**ABOUT THIS EXERCISE**
Give back the records below exactly, every one, with no pictures.

**INFORMATION PROVIDED**
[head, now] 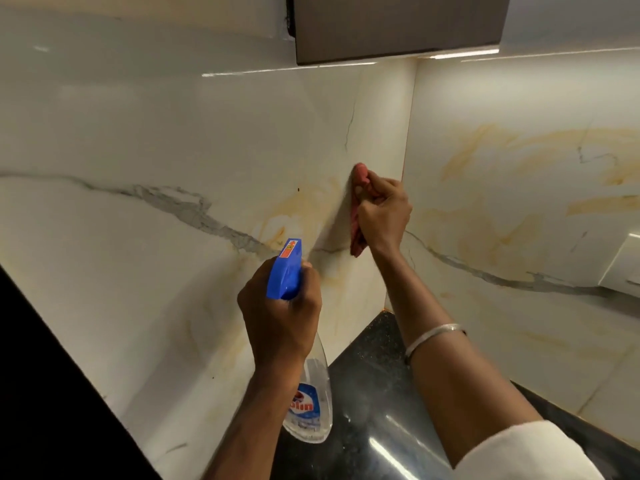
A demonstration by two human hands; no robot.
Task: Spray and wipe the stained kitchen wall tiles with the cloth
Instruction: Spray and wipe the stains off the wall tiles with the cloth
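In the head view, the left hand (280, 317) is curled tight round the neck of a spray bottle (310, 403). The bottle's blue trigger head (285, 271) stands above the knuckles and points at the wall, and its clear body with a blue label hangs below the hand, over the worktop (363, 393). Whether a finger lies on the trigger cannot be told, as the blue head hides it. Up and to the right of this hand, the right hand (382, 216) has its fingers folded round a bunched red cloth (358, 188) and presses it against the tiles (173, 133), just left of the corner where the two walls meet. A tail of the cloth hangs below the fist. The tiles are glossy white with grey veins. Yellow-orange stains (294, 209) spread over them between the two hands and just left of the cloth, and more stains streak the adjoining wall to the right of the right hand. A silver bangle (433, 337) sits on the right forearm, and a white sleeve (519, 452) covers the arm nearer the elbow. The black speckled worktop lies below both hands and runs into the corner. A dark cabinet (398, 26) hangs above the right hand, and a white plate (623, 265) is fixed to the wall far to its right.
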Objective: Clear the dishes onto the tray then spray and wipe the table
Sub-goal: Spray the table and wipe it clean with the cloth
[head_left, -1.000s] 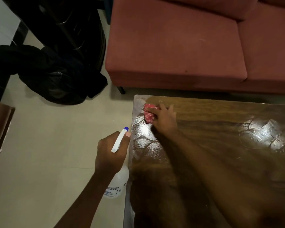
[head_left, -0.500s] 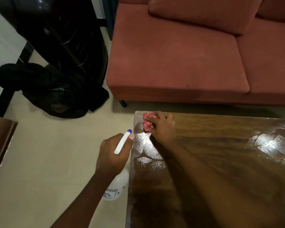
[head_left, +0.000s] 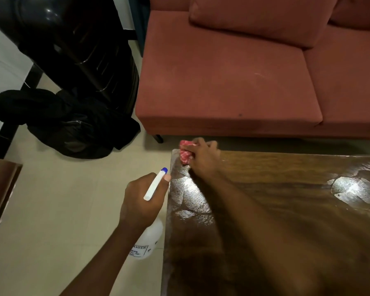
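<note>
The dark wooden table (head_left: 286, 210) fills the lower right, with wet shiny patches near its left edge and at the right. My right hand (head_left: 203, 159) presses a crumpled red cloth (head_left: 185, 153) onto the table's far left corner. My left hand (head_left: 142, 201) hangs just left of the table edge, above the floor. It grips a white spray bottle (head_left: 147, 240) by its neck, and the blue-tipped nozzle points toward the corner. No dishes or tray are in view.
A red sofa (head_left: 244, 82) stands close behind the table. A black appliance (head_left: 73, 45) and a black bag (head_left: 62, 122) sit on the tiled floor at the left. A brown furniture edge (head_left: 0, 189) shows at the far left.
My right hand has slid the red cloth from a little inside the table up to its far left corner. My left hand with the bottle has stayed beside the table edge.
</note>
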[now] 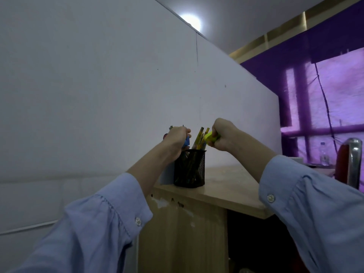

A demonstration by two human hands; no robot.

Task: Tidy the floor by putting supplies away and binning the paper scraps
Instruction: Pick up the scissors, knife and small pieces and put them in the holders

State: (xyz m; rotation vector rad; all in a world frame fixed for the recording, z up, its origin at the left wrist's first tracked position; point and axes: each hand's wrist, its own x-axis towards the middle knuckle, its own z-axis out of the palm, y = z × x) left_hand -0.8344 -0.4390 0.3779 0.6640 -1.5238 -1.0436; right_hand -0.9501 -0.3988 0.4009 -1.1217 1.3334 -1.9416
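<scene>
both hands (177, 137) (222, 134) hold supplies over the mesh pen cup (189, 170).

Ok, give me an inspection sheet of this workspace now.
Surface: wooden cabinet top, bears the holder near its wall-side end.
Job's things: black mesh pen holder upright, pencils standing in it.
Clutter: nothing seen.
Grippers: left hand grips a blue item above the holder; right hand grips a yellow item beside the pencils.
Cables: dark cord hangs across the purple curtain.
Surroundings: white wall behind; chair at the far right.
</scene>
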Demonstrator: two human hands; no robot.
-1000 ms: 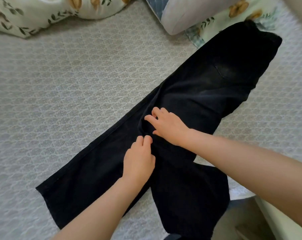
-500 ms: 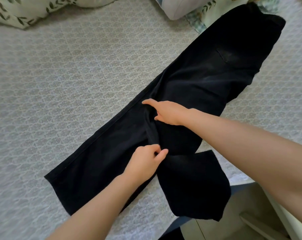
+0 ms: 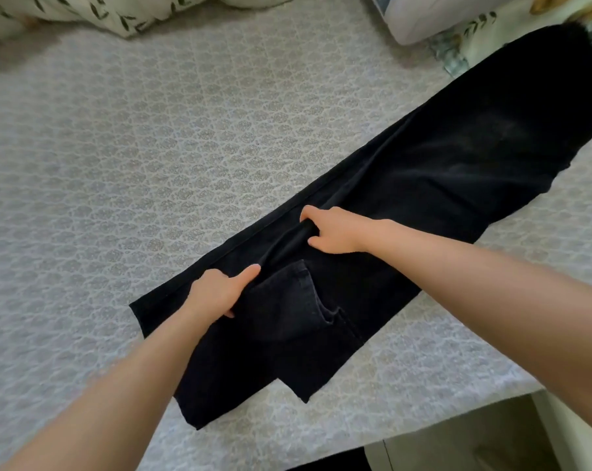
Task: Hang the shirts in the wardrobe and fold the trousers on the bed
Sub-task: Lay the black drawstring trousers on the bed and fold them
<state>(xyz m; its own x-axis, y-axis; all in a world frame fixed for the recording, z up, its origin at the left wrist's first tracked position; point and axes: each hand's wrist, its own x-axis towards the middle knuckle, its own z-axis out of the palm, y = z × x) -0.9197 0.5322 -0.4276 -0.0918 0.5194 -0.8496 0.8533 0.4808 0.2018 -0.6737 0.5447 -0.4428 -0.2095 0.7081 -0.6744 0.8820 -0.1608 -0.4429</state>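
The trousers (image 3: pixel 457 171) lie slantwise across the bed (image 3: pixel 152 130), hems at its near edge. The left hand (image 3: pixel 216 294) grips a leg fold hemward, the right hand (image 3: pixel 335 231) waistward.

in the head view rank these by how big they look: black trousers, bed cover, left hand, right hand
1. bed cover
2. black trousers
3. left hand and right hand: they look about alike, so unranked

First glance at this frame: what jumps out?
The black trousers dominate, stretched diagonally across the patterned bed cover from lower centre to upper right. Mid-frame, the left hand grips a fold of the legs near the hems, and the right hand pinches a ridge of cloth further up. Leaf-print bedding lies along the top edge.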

**ANSWER SPACE**
[head, now] 
A demonstration by two human hands; no robot.
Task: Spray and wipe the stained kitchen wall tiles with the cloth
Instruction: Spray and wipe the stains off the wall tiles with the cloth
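In the head view, the left hand (280, 317) is curled tight round the neck of a spray bottle (310, 403). The bottle's blue trigger head (285, 271) stands above the knuckles and points at the wall, and its clear body with a blue label hangs below the hand, over the worktop (363, 393). Whether a finger lies on the trigger cannot be told, as the blue head hides it. Up and to the right of this hand, the right hand (382, 216) has its fingers folded round a bunched red cloth (358, 188) and presses it against the tiles (173, 133), just left of the corner where the two walls meet. A tail of the cloth hangs below the fist. The tiles are glossy white with grey veins. Yellow-orange stains (294, 209) spread over them between the two hands and just left of the cloth, and more stains streak the adjoining wall to the right of the right hand. A silver bangle (433, 337) sits on the right forearm, and a white sleeve (519, 452) covers the arm nearer the elbow. The black speckled worktop lies below both hands and runs into the corner. A dark cabinet (398, 26) hangs above the right hand, and a white plate (623, 265) is fixed to the wall far to its right.
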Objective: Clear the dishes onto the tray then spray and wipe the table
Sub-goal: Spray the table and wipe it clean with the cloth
[head_left, -1.000s] 
[head_left, -0.500s] 
[head_left, +0.000s] 
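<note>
The dark wooden table (head_left: 286, 210) fills the lower right, with wet shiny patches near its left edge and at the right. My right hand (head_left: 203, 159) presses a crumpled red cloth (head_left: 185, 153) onto the table's far left corner. My left hand (head_left: 142, 201) hangs just left of the table edge, above the floor. It grips a white spray bottle (head_left: 147, 240) by its neck, and the blue-tipped nozzle points toward the corner. No dishes or tray are in view.
A red sofa (head_left: 244, 82) stands close behind the table. A black appliance (head_left: 73, 45) and a black bag (head_left: 62, 122) sit on the tiled floor at the left. A brown furniture edge (head_left: 0, 189) shows at the far left.
My right hand has slid the red cloth from a little inside the table up to its far left corner. My left hand with the bottle has stayed beside the table edge.
</note>
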[now] 

A demonstration by two human hands; no robot.

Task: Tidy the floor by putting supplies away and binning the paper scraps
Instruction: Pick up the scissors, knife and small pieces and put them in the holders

State: (xyz m; rotation vector rad; all in a world frame fixed for the recording, z up, its origin at the left wrist's first tracked position; point and axes: each hand's wrist, its own x-axis towards the middle knuckle, its own z-axis out of the palm, y = z × x) left_hand -0.8344 -0.4390 0.3779 0.6640 -1.5238 -1.0436; right_hand -0.9501 -0.3988 0.4009 -1.1217 1.3334 -1.9416
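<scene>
both hands (177, 137) (222, 134) hold supplies over the mesh pen cup (189, 170).

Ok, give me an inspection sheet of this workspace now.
Surface: wooden cabinet top, bears the holder near its wall-side end.
Job's things: black mesh pen holder upright, pencils standing in it.
Clutter: nothing seen.
Grippers: left hand grips a blue item above the holder; right hand grips a yellow item beside the pencils.
Cables: dark cord hangs across the purple curtain.
Surroundings: white wall behind; chair at the far right.
</scene>
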Demonstrator: two human hands; no robot.
-1000 ms: 
-500 ms: 
+0 ms: 
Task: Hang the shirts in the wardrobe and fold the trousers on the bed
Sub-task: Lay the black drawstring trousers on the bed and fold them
<state>(xyz m; its own x-axis, y-axis; all in a world frame fixed for the recording, z up, its origin at the left wrist's first tracked position; point and axes: each hand's wrist, its own x-axis towards the middle knuckle, its own z-axis out of the palm, y = z × x) -0.9197 0.5322 -0.4276 -0.0918 0.5194 -0.8496 0.8533 0.4808 0.2018 -0.6737 0.5447 -0.4428 -0.2095 0.7081 -0.6744 0.8820 -0.1608 -0.4429</state>
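The trousers (image 3: pixel 457 171) lie slantwise across the bed (image 3: pixel 152 130), hems at its near edge. The left hand (image 3: pixel 216 294) grips a leg fold hemward, the right hand (image 3: pixel 335 231) waistward.

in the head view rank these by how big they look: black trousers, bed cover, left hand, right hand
1. bed cover
2. black trousers
3. left hand and right hand: they look about alike, so unranked

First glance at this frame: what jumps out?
The black trousers dominate, stretched diagonally across the patterned bed cover from lower centre to upper right. Mid-frame, the left hand grips a fold of the legs near the hems, and the right hand pinches a ridge of cloth further up. Leaf-print bedding lies along the top edge.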

The requested output is complete.